*Aim of the task*. You are asked to repeat the listing word for word and to leave out its pictures.

┌─ Collected material

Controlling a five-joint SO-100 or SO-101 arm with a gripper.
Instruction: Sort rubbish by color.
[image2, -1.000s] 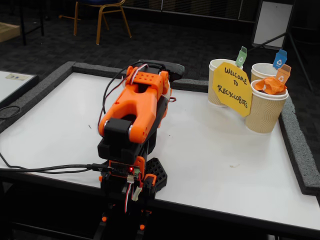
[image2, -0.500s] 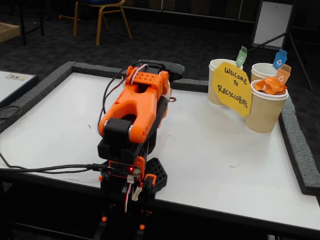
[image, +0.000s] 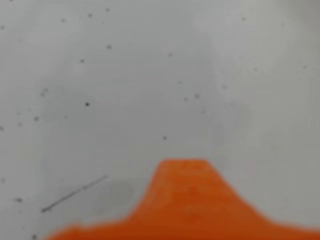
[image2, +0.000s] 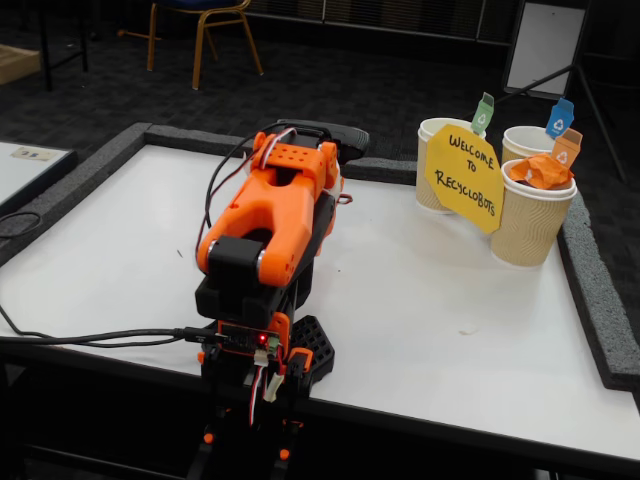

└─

*Reply to the task*.
Controlling a five-joint SO-100 or SO-101 arm with a gripper.
Instruction: Sort rubbish by color.
[image2, -1.000s] 
[image2, -0.500s] 
[image, +0.000s] 
[image2, +0.000s] 

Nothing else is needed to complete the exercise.